* _WHAT IS NEEDED_: Work through the listing below and give again exactly the lines from the one with "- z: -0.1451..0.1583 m" to the one with "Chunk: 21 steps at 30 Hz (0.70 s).", both ends included. All other lines and all pictures stay out.

* _AVAILABLE DATA_:

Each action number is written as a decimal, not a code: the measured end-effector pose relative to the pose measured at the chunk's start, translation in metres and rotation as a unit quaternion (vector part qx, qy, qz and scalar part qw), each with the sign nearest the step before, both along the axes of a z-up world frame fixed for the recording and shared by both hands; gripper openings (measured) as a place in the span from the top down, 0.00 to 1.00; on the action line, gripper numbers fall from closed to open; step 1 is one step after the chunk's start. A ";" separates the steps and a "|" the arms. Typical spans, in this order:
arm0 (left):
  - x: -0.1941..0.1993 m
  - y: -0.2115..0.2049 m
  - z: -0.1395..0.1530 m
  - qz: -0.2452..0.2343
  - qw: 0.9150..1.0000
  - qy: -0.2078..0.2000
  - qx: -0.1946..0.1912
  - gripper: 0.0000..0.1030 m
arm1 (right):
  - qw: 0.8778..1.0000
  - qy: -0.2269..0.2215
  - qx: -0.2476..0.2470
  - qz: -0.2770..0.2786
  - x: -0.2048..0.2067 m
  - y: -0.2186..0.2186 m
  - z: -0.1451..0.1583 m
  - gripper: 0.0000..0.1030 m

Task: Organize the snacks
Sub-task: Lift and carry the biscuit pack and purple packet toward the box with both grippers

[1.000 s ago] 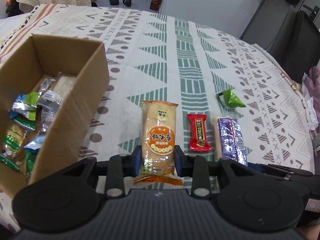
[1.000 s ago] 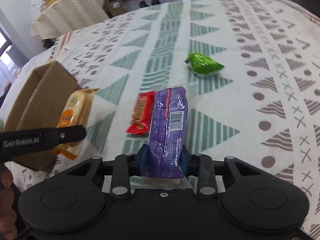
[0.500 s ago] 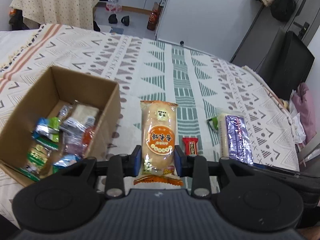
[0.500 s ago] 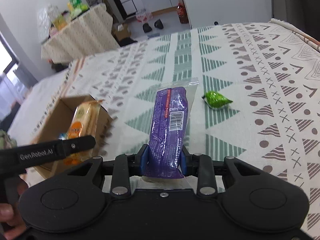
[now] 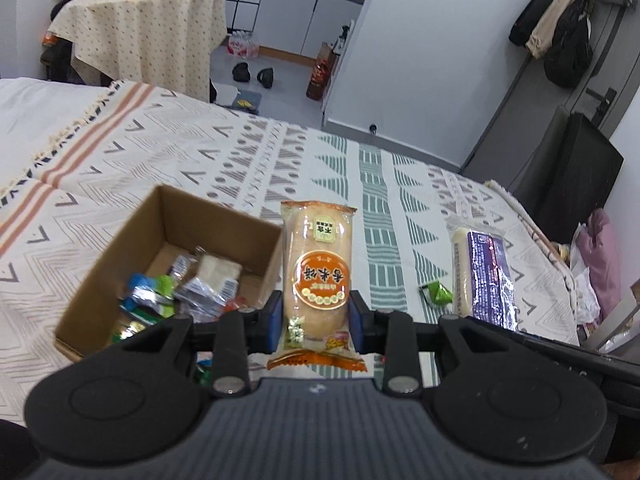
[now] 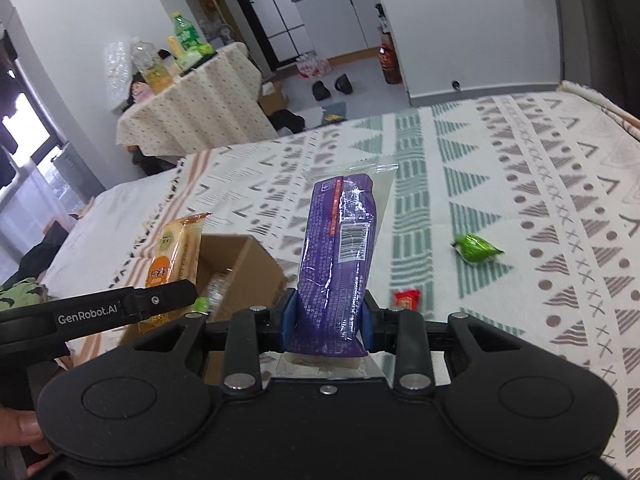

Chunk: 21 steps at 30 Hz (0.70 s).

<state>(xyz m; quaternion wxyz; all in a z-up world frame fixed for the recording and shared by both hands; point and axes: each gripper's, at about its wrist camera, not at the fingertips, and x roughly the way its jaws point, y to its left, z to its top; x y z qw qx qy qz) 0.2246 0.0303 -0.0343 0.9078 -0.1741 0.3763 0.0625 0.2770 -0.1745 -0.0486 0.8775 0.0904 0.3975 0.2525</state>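
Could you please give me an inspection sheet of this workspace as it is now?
Surface: patterned cloth over a bed.
Job's things: open cardboard box with snacks inside; green packet and red packet lying on the cloth.
Clutter: nothing seen.
Grippers: left tongs shut on orange rice cracker pack; right tongs shut on purple snack pack; both packs are lifted.
Cables: nothing seen.
Surroundings: covered side table with bottles, shoes on floor, hanging coats.
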 end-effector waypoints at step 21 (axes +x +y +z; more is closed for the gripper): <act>-0.028 0.081 0.027 0.033 0.999 -0.017 0.005 0.69 | 0.999 0.000 0.036 0.022 -0.011 0.070 0.021 0.70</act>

* _EXPECTED OUTPUT_:
  - z: -0.1451..0.1583 m
  - gripper: 0.0000..0.1030 m

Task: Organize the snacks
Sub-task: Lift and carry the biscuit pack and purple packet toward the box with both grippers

[1.000 s ago] 
[1.000 s ago] 
[0.500 s ago] 
[0.500 s ago] 
[now] 
[now] 

Chunk: 21 steps at 30 Hz (0.70 s).

Nothing else is needed to finish the exercise.